▶ **The problem**: Starting at the first line of the material below, retype each line exactly until you reach the line with "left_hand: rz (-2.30", which is also included; pictures stay out.
────────
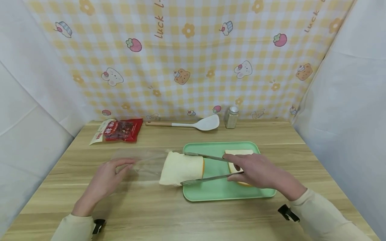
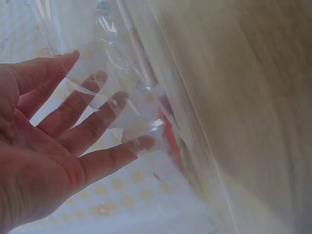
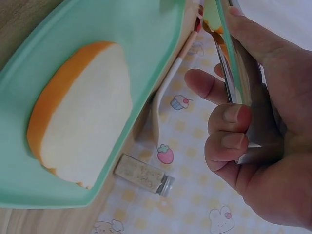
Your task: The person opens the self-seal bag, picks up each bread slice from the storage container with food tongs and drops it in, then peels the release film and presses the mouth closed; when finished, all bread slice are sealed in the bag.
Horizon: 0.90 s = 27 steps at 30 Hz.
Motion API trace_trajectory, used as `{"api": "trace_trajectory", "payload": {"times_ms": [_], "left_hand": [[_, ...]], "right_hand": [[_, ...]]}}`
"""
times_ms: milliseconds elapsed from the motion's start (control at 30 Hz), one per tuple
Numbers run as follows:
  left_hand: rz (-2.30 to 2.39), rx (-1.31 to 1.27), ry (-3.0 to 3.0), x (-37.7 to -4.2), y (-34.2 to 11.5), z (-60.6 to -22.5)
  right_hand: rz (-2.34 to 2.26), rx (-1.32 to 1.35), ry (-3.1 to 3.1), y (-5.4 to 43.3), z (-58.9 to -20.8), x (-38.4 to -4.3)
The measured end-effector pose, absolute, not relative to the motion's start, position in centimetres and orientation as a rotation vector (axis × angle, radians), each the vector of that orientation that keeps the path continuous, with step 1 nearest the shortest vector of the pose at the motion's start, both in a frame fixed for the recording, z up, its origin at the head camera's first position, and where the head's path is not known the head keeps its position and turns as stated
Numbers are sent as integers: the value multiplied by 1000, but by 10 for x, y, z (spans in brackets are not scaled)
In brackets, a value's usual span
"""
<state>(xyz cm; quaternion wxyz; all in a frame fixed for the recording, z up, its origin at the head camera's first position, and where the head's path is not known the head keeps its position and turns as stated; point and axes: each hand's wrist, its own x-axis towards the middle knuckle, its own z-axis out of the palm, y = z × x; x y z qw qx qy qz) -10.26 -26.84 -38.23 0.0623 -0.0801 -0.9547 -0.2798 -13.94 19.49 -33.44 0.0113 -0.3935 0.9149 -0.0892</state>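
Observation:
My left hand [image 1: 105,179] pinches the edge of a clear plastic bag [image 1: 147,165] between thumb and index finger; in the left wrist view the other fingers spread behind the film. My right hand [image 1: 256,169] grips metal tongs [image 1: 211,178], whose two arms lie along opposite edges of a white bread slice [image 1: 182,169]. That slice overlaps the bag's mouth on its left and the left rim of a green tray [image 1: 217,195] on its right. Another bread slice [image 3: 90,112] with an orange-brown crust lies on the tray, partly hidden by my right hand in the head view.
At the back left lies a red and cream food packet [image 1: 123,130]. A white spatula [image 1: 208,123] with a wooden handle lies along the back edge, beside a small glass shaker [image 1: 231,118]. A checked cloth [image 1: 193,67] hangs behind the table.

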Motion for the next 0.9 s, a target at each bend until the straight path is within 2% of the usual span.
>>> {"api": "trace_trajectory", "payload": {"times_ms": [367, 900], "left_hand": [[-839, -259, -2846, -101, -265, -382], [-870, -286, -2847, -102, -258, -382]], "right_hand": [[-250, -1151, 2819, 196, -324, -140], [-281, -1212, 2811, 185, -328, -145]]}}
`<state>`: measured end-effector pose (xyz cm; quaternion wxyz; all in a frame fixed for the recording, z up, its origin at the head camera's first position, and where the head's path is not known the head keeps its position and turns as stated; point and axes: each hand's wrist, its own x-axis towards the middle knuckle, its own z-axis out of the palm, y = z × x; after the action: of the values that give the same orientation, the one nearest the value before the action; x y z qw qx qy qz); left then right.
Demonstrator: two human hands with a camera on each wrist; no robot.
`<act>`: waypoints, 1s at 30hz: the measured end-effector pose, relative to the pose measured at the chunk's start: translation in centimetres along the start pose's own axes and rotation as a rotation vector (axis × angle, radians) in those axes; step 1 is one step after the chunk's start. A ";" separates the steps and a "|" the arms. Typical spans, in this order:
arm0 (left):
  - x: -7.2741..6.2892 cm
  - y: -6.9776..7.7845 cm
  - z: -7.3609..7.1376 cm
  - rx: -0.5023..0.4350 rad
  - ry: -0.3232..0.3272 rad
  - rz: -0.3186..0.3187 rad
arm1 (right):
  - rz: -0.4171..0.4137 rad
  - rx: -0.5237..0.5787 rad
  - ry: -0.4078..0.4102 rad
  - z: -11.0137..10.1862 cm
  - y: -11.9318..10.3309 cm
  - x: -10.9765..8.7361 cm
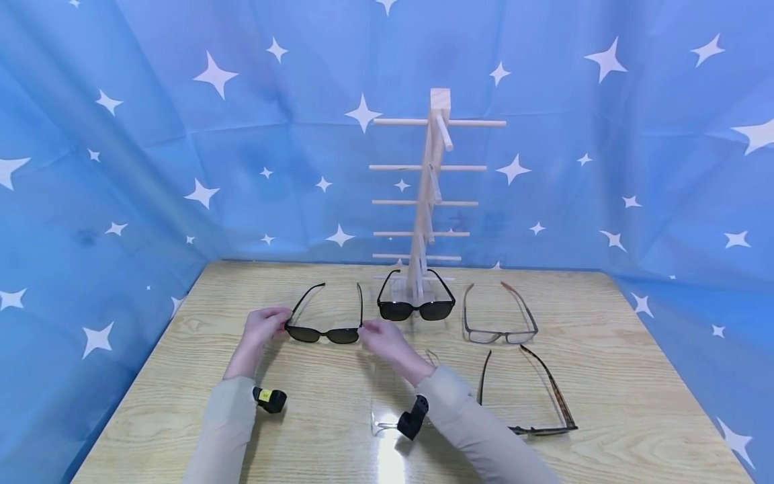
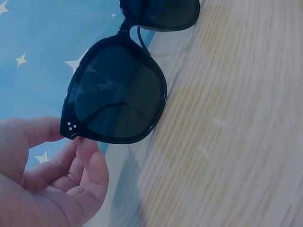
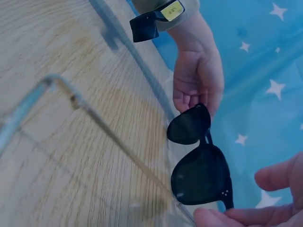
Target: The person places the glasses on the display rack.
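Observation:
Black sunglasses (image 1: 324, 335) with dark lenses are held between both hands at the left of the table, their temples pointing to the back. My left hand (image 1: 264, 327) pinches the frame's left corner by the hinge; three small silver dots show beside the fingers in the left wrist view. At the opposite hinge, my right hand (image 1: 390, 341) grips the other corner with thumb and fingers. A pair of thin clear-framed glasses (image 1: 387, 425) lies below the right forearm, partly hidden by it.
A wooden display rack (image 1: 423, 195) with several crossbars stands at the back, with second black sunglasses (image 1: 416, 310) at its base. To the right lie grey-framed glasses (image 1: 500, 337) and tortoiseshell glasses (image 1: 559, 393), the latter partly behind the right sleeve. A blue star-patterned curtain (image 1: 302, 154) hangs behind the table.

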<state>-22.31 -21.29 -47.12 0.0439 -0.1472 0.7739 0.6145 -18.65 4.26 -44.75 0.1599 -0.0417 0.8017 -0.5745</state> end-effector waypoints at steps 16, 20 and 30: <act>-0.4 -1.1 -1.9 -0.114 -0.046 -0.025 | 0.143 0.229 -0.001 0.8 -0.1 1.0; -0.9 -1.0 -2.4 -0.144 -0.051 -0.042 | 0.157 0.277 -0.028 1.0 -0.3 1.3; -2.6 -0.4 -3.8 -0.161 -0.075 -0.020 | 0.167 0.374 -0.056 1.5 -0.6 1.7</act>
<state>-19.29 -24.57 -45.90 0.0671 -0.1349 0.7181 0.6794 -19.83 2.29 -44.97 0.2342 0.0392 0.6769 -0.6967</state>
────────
▶ **Exercise answer**:
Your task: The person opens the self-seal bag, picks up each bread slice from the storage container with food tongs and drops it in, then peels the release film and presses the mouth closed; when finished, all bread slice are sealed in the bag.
Horizon: 0.90 s = 27 steps at 30 Hz.
Motion API trace_trajectory, used as `{"api": "trace_trajectory", "payload": {"times_ms": [_], "left_hand": [[_, ...]], "right_hand": [[_, ...]]}}`
"""
times_ms: milliseconds elapsed from the motion's start (control at 30 Hz), one per tuple
Numbers run as follows:
  left_hand: rz (-2.30 to 2.39), rx (-1.31 to 1.27), ry (-3.0 to 3.0), x (-37.7 to -4.2), y (-34.2 to 11.5), z (-60.6 to -22.5)

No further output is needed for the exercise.